## WORK TASK
Could you restate the data below word for word, without its pictures?

## DATA
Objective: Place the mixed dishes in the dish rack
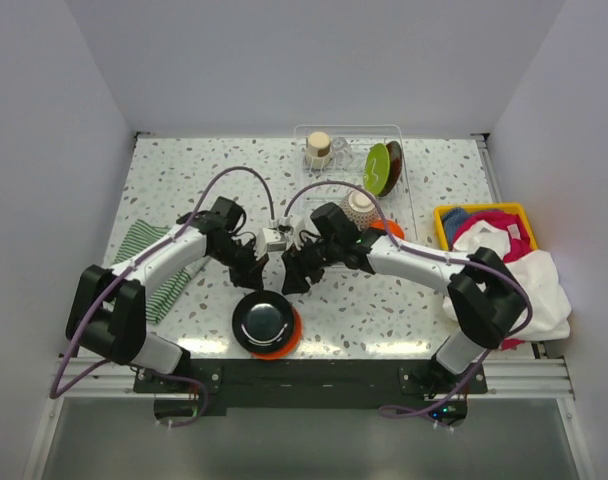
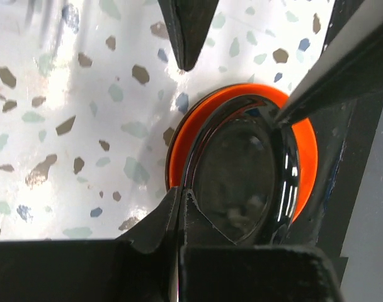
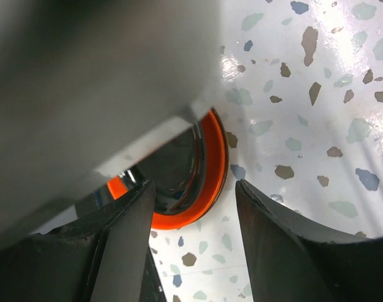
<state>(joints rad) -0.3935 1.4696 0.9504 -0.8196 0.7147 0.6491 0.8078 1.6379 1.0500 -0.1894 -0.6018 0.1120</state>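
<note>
Top view: you see the left gripper (image 1: 251,278) and right gripper (image 1: 292,282) side by side, just beyond the black plate (image 1: 263,321). The plate lies on the orange bowl (image 1: 287,341) near the table's (image 1: 184,170) front edge. The dish rack (image 1: 406,195) stands far back.

Left wrist: the left fingers (image 2: 159,221) are pressed together at the plate's rim.

Right wrist: the right fingers (image 3: 130,242) stand apart, empty.

My left arm (image 1: 159,258) & right arm (image 1: 414,258): white shells w/ black joints, 1 purple cable (image 1: 234,172) looping off each, behind the fingers. Left gripper (image 1: 254,280) & right gripper (image 3: 193,189) are matte black; left fingers (image 2: 160,229) taper to a point, right fingers (image 3: 125,245) are broad wedges.
</note>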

## SOLVED PROBLEM
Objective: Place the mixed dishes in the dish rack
<state>(joints rad) -0.3935 1.4696 0.9504 -0.8196 0.7147 0.6491 0.8078 1.6379 1.0500 -0.1894 -0.6018 0.1120</state>
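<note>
Top view: you see the left gripper (image 1: 251,278) and right gripper (image 1: 292,282) side by side, just beyond the black plate (image 1: 263,321). The plate lies on the orange bowl (image 1: 287,341) near the table's (image 1: 184,170) front edge. The dish rack (image 1: 406,195) stands far back.

Left wrist: the left fingers (image 2: 159,221) are pressed together at the plate's rim.

Right wrist: the right fingers (image 3: 130,242) stand apart, empty.

My left arm (image 1: 159,258) & right arm (image 1: 414,258): white shells w/ black joints, 1 purple cable (image 1: 234,172) looping off each, behind the fingers. Left gripper (image 1: 254,280) & right gripper (image 3: 193,189) are matte black; left fingers (image 2: 160,229) taper to a point, right fingers (image 3: 125,245) are broad wedges.
</note>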

This concludes the answer to the exercise.